Activity: Leaving the pictures aside, restate all of the data exactly.

################

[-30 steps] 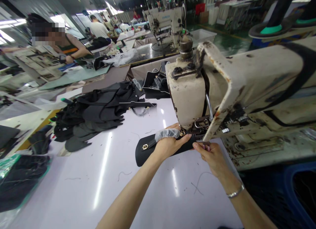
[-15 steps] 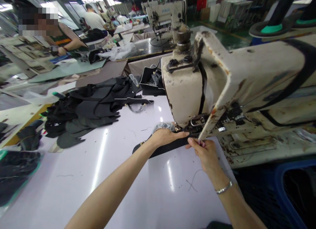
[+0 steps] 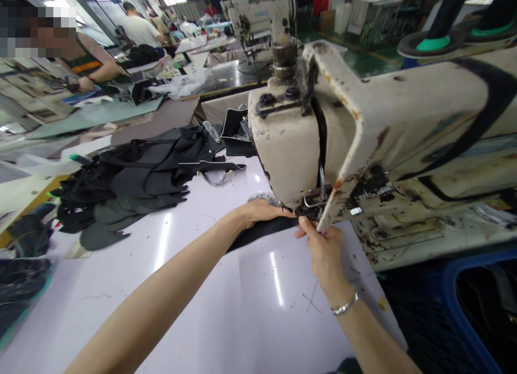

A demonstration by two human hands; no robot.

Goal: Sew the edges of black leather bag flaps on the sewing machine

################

Result for this exercise:
[-30 steps] 
[-15 steps] 
[+0 steps] 

A demonstration by two human hands; no robot.

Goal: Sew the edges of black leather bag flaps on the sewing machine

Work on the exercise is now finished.